In principle, however, wood is not to be condemned as a building material because its CO2 balance is incomparably better than that of steel and concrete. Steel and concrete are responsible for 11% of the world’s CO2 emissions. In addition, the carbon stored in furniture or wooden houses remains bound for decades. When a tree rots, on the other hand, about half of the carbon dioxide it has stored in the course of its life is released again, the other half is stored in humus.
Yes, of course: Our work is only possible because many donors support us with their money. Thanks to these donations, we can affirm young people, fund research, mobilize people, develop IT platforms and apps, and of course plant trees. Transparency is a matter of course for us and that is why we are also a signatory of Transparency International Deutschland e.V.
In our annual financial statements and summarized in the Transparency Report 2020, it is possible to see exactly how many donations we have received in recent years and what we have spent them on: https://www.plant-for-the-planet.org/annual-reports/
And it is not only our financial situation, i.e. the annual financial statements, that we have had checked and certified by independent auditors, but even our ‘tree accounting’. The non-profit German foundation – established in November 2011– has been audited with unqualified audit opinions since 2013 and the non-profit Mexican association – established in 2013 –– has been audited with unqualified audit opinions since 2015.
As a matter of principle, monitoring and reporting measures have the highest priority for Plant-for-the-Planet. For this reason, since January 1, 2016, we have been recording both the seedlings grown and delivered from the nursery to the restoration areas and the trees planted during the planting period in daily logs, each of which is double-certified by the signature of two senior employees. All daily logs are linked and viewable on our homepage: https://www.plant-for-the-planet.org/de/yucatan-reports/
At the end of each planting season, we have been submitting the number of newly planted trees since 2015 to CONAFOR, the state forestry commission, which also made field visits in the early years of planting and issued certificates of the amount of annual planting upon request. Until 2018, there were about three inspections of our work by CONAFOR forest engineers each year, after which the visits were greatly reduced or even suspended due to cost-cutting measures on the part of CONAFOR.
We have engaged the auditing firm PKF, Mexico to audit the ‘tree accounting’ and all financial statements of the non-profit Plant-for-the-Planet A.C., Mexico.
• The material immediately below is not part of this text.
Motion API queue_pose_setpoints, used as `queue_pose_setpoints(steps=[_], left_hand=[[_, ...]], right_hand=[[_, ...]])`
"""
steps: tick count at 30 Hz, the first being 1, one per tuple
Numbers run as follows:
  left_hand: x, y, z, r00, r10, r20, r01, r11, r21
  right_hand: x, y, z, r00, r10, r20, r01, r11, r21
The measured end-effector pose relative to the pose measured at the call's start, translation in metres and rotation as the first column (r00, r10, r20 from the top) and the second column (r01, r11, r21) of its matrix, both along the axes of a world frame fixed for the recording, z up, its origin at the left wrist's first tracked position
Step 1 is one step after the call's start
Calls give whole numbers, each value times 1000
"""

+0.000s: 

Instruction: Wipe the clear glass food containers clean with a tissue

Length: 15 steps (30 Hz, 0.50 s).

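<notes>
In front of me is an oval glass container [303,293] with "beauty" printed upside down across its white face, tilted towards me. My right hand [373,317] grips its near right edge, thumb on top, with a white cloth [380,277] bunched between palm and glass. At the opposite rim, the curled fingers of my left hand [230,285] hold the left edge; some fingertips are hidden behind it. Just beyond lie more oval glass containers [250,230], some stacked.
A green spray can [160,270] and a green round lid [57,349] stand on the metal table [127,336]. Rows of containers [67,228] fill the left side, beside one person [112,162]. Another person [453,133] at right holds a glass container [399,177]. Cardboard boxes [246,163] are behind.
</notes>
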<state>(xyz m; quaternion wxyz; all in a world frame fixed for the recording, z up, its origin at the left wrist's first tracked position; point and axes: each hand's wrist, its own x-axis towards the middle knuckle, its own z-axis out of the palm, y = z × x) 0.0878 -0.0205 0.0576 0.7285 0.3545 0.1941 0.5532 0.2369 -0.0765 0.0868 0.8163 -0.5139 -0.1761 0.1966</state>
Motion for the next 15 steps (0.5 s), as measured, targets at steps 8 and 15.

On August 13, 2021, PKF confirmed that a total of 6,207,614 trees have been planted and cared for by our own staff since 2015 and issued an unqualified opinion for all six years 2015-2020.
Since July 2021, our employees have also been using the Treemapper.app to record the geodata of the planted trees and the tree species planted in each case, together with the time of planting. This app was invented by the young team of Plant-for-the-Planet and developed together with developers in India, Germany and America. This app is also open-source, free of charge and is intended to contribute to increasing transparency in ecosystem restoration worldwide.